22 Mart 1996 yılında babam vefat etmişti. Yıllar aktı. Geçti. Ne özlem bitti. Ne acı tükendi. Yaşamın güncelliği içinde günler akıyor. Keşke babam yaşasaydı diye o kadar çok kez usuma geliyor ki…. Kiminde ona özgü gülmesini özlüyorum, kiminde sinirlendiği anları düşlüyorum, kimin de mesai bitip eve gelince çocukluğum da pencereden adımı seslenerek eve gelmem gerektiğini haber veren sesini özlüyorum.  Kiminde okumam için verdiği öğütleri geliyor usuma,  Yaşasaydın da babam yine bana en doğru ve gerçek eleştirilerini de, sevgini de,  önerlerini de söyleseydin diyorum. 
 Babamın vefatından sonra bir boşluğu hep hissettim. Biliyorum ki her kişi anne  ve babası için benzer düşünceleri dile getirir. Çünkü onlar bizim yaşamımızın başlangıcından yaşamdan kopuş anına kadar varlığımızın en yakın canlılarıdır. Canlarımızdır.  Tüm anne babalar çocukları için vardır ve o var oluşlarındaki özü özelliği onlardan mahrum kalınca daha net anlamak ve tanımak olasıdır.
 Annem Kadriye Gürer ömrü uzun olsun en azından haftada bir ziyaretine giderim. Elini öperim. Her zaman ki içtenliği ile sevgisi ve duasını alırım. Ayrı bir mutlu olurum ve her kere babamı da bir kesit ile anarız. Bedenen aramızdan ayrılsa da yaşadığım sürece babam bizimle yaşayacaktır. Onu bilir, ona inanır ve en azından tesellimiz onunla yaşadığımız güzel anları anarak anılarını yaşatırız.
Babamların kuşağı çok zor dönemin insanları, savaşlar, yokluklar, acıların içinden yoğrulup gelmişlerdir. Babam 64 yaşında vefat etti.  Öğrenciliğinden vefatına değin yaşam mücadelesi ile geçen bir ömrü oldu. Ben ve iki kardeşim mühendis olduk. Babam ve annemin fedakârlığı, emeği tanımsızdı. Onlar içinde ne yapsak azdı. Babam vefatından önce emekli olmuş, en azından çocukları torunları ile mutlu bir yaşama adım atmıştı ama amansız hasatlık onu bizden kopardı aldı.
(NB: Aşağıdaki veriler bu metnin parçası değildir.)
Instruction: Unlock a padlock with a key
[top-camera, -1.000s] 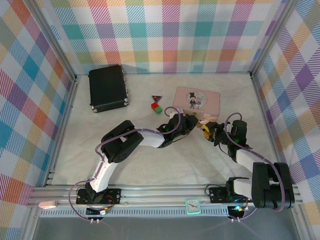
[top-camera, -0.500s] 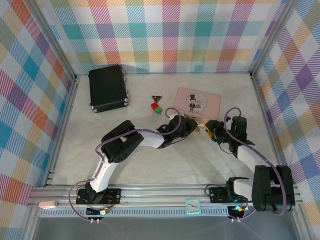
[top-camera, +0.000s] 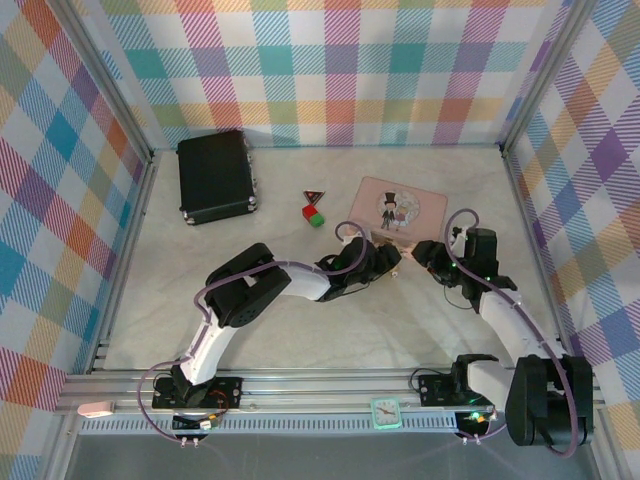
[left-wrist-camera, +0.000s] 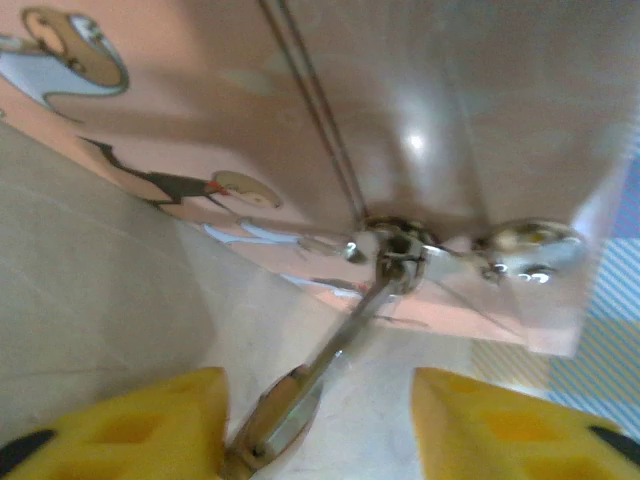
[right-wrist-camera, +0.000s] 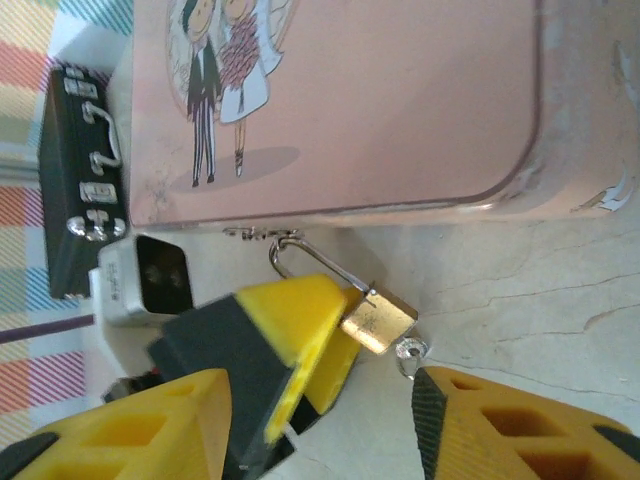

 Babamdan sonra her vefat yıl dönümünde bir şeyler yazarken aklımın erdiği döneme ait o kadar çok anı akıp geçiyor ki ve yazmasam da yazarken onunla bir arada o günleri hissediyorum.
 Babamın şiirleri, resimleri ve kısa not olarak yazdıklarını kimi zaman okuyor ve bakıyorum. Onun ülkesine ve Atatürk’e olan sevgisini, işine olan ilgisini düşlüyorum. Bayram günü dahi mesai almadan iş ile ilgili gel denildiğinde nasıl koşar adımla işe gittiği gözümün önüne geliyor. Memlekete olan tutkusu ailesine olan bağı, çevresine olan yaklaşımı usuma geliyor. Vatana memlekete olan bağı ve bizlere  bu anlamda anlatıları geliyor aklıma. Yaşadığı süre de düzenli bir yaşamı hedefledi. Daha tıraş olmadan sokağa adıma tığını anımsamam. Kurallara bağlılığı, düzene tertibe verdiği önemi ile yeni dünya düzeni dedikleri yaşamdaki yaklaşımları mukayese ettiğimde nerelerden nerelere geldik dediğimde oluyor.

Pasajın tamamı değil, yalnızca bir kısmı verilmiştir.